Fortified or naturally fortified foods move along:
Manuka honey has come over from Natural Products to Fancy Food (HNZ and Airborne, both of New Zealand), but witness CocoXan by Xan Confections fortified chocolates, peanut flour from Montebello Kitchens, the Omega 3 and 6-fortified Slims Collection from Trumps Food and Peque Oliva EV olive oil by M5 Corporation.
Umami Paste from Piccadilly Imports is sure to bring new awareness to “the fifth taste”
Orange
Sweet potatoes!
Black
Just one – BLK Beverages’ BLK Water, made with fulvic acid, mined from Canadian Rocky Mountain soil.  It looked cool in the glass and tasted like mineralized water but it was tough to get an explanation of the benefits of fulvic acid from the show rep…(A web search tells me it is an antioxidant and micronutrient.)
White
Coconut
Making its way out of Asian groceries, coconut is the new “other white meat.”  Find it in tea (The Republic of Tea), water (Harney and Sons Fine Teas), dessert (Simple Squares), cookies (Piccolinos!) and chocolate (Helen Grace).
Aloe
Aloe is making its way out of co-op groceries and onto mainstream shelves, mostly in water or drink formats.  Check out JayOne Foods or Riba Foods aloe juice, SPI Westport aloe drink [with chunky bits of aloe – reminded me of bubble tea] and Harney and Sons coconut water with aloe .
Agave
The new “alternative” sweetener? Found in Montebello Kitchens dressings and marinades (agave inulin) and countless others.
Cheese
A personal favorite: Liederkranz cheese (DCI cheese Co).  They are not kidding when they say it reminds people of Limburger.  I’d say the aromatics are less like Limburger’s stinky socks, more like “barnyard” typical French Sauvignon Blanc.  Gorgeous on hearty rye with a sprinkle of onion. 

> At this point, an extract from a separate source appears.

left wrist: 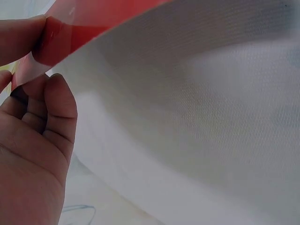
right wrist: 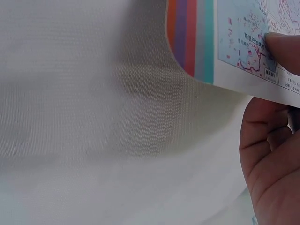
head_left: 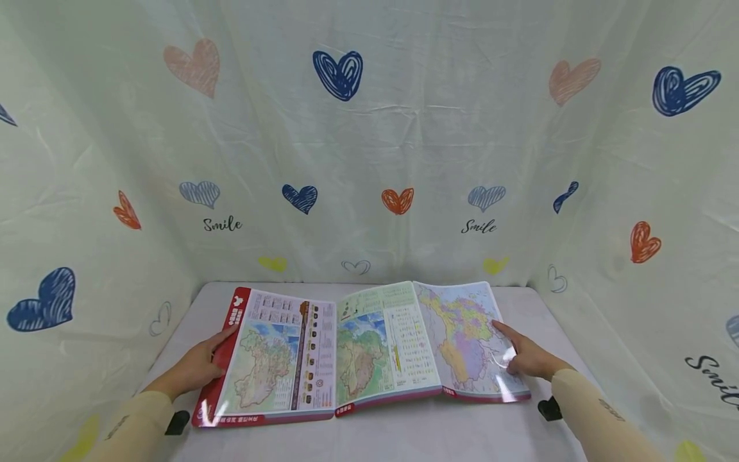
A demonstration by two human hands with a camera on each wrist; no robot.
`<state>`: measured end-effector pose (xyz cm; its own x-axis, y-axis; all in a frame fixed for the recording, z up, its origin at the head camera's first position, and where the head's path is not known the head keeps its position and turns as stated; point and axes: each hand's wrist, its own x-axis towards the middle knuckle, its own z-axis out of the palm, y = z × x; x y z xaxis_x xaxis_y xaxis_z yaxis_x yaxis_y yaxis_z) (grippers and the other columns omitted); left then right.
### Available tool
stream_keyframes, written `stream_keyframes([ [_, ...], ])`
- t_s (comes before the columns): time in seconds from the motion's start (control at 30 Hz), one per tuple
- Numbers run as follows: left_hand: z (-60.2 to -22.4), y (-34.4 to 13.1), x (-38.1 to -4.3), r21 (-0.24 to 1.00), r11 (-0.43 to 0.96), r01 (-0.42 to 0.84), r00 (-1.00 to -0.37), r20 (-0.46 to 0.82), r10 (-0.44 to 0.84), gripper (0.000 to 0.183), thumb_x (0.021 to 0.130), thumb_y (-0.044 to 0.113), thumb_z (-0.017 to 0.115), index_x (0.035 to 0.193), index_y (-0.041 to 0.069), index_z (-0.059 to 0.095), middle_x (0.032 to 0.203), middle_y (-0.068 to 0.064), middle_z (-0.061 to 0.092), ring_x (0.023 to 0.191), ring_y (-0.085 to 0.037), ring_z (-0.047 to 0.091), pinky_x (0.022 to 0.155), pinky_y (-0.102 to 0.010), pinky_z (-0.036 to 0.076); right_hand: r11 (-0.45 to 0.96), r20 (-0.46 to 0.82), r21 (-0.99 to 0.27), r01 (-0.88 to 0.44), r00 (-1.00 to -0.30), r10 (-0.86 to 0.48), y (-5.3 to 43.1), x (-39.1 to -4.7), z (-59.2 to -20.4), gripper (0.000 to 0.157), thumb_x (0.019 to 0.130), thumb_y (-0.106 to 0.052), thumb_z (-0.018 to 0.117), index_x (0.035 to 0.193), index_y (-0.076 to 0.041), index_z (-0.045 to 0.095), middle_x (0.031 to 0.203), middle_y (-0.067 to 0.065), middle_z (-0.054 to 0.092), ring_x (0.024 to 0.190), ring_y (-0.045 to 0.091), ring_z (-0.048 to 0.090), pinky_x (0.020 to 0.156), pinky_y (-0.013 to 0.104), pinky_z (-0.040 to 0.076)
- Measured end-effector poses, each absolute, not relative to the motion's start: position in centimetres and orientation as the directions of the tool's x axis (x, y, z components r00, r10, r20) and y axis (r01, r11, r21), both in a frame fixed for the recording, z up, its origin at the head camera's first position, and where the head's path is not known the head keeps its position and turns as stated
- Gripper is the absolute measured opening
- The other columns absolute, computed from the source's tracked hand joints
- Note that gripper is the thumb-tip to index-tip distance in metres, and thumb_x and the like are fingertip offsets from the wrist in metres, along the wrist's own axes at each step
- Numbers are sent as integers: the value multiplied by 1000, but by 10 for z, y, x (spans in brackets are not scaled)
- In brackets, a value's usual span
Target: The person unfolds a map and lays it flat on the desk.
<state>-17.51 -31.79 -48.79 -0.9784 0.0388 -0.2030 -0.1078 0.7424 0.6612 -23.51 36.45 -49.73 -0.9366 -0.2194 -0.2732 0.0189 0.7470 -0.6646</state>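
A folding map [head_left: 381, 346] is spread out in three panels over the white table in the head view. Its left panel has a red border and the right one a coloured political map. My left hand [head_left: 199, 362] grips the red left edge; in the left wrist view the thumb lies on top of the red sheet [left wrist: 89, 28] and curled fingers sit beneath. At the other end my right hand [head_left: 531, 356] pinches the right edge. The right wrist view has that thumb on the printed face near a corner with coloured stripes [right wrist: 192, 42], fingers curled below.
White cloth [head_left: 369, 141] printed with hearts and "Smile" hangs behind the table and along both sides. The white tabletop [head_left: 392, 439] shows in front of the map. Dark objects [head_left: 177, 422] sit by each wrist.
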Motion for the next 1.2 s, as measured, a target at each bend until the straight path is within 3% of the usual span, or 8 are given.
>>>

Other visions of the immediate food future:
Cocktail trend moves to food:  Mojito marmalade tea and mojito lime mints (Tea Forté) and margarita morsels (Cheri’s Desert Harvest).
Truffles less important: 479° Popcorn launched a truffle popcorn. Anything else?
Are Peruvian/Andean foods coming out of restaurants and into the home?  
Peruvian quinoa, Urbane Grain quinoa blends;
Kañiwa, purple corn, Pussac Punay (heritage beans), mesquite flour and sweet potato flour (all gluten free) from Zócalo Gourmet/Culinary Collective.
Garden of the Andes, organic herbal teas from Chile
Will 100% acorn fed  Ibérico pig become the pork talk?
Gluten free the new standard – everyone puts this marketing term on their packaging now, but note this new cereal (for my GF friends): Crunchfuls, breakfast cereals made from pulses .
Raw/vegan – too many to count, some products noted above
Organic – practically implied these days
Finally, please note that not once did I use the word “green” in this piece.  Green is dead. (Long live green!)